_How to complete this task_
Count every line of the material that holds the string "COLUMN". Respond with the total only.
Segment Open
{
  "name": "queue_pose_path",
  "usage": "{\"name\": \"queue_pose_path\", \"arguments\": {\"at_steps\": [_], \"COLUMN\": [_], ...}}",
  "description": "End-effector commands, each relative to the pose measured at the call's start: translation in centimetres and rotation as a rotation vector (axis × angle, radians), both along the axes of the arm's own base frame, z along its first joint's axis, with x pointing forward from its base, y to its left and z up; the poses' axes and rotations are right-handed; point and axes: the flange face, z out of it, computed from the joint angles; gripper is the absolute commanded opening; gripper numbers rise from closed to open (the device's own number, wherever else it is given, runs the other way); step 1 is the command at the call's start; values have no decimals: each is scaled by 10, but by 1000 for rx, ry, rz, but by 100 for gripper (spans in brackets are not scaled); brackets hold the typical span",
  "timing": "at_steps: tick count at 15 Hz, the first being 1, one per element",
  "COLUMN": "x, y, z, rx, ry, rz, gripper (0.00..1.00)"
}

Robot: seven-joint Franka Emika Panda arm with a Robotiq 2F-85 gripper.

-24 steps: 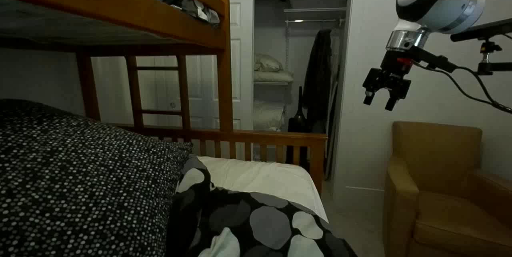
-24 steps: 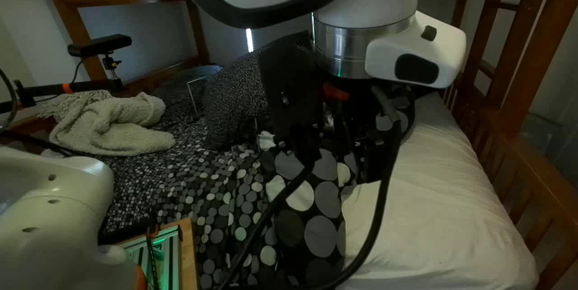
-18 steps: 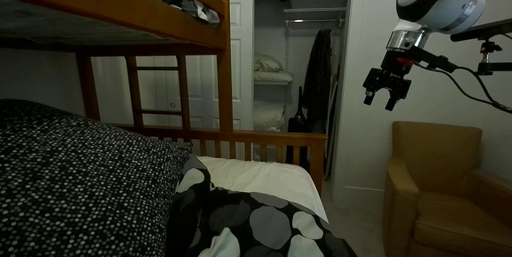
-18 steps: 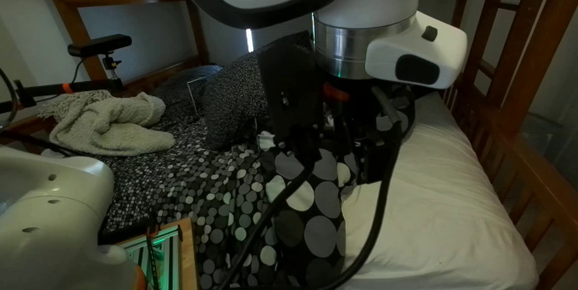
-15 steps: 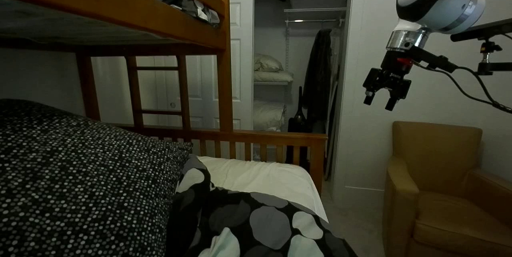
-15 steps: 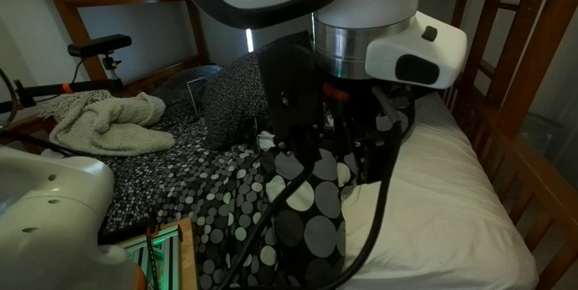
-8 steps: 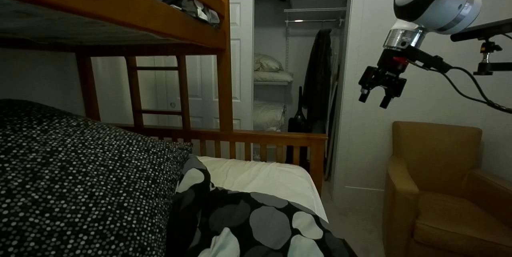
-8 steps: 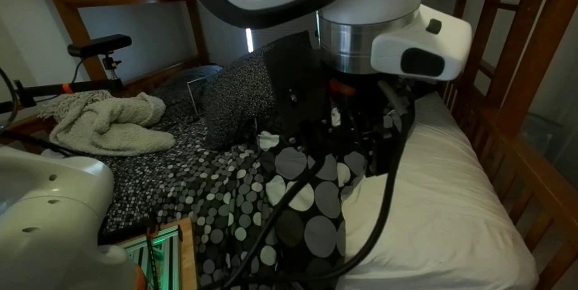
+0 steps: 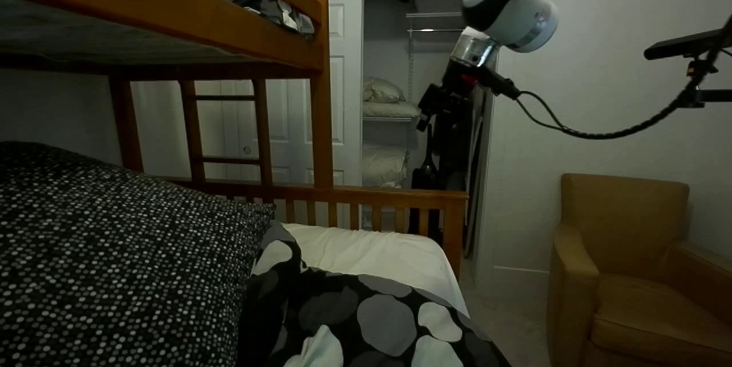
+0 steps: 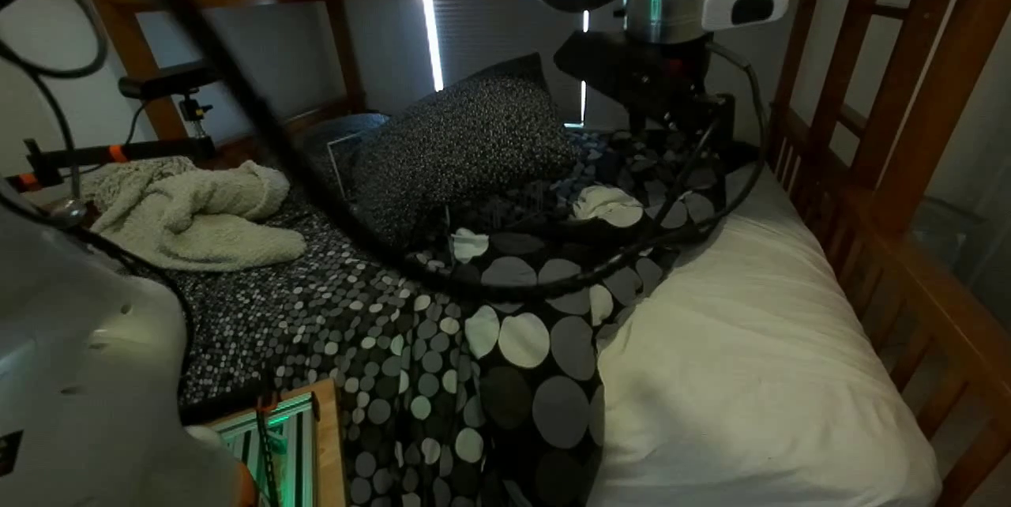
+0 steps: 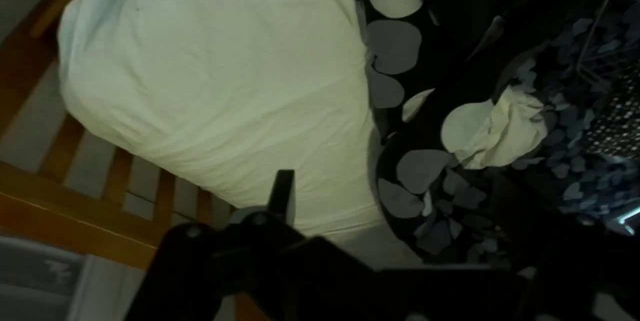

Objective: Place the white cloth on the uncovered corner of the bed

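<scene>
Jaws hang over the foot end of the bed (image 9: 394,198), apart by the look of it: in the wrist view a lone finger (image 11: 283,193) stands against the bare white of the uncovered corner (image 11: 215,86), no partner beside it, the opp. one lost in the dark. No cloth shows in their hold. Farther up and off to frame R, well apart, lies what is prob. the white cloth (image 11: 510,128), crumpled atop the circle-print blanket (image 11: 440,76); no clear long axis, so a raised fold looks the best pinch. The corner spreads to frame L, so pick and place likely pull opp. ways. Just one arm (image 9: 532,21), no choice of reach. Pick not yet made, judging by cloth on blanket; blanket could snag w/ it. Bed doubles as worktop, prob. soft, visibly uneven; speckled pillow (image 10: 474,144) nr the cloth in an exterior view, fleecy throw (image 10: 197,223) bunched toward the opp. end. Rm dim: closet (image 9: 389,47) past the bed's foot, tan armchair (image 9: 623,264) off to one side.
</scene>
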Motion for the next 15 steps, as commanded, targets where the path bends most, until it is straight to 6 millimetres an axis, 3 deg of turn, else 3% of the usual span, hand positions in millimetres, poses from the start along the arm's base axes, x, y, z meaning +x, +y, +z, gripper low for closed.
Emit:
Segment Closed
_Expected answer_
2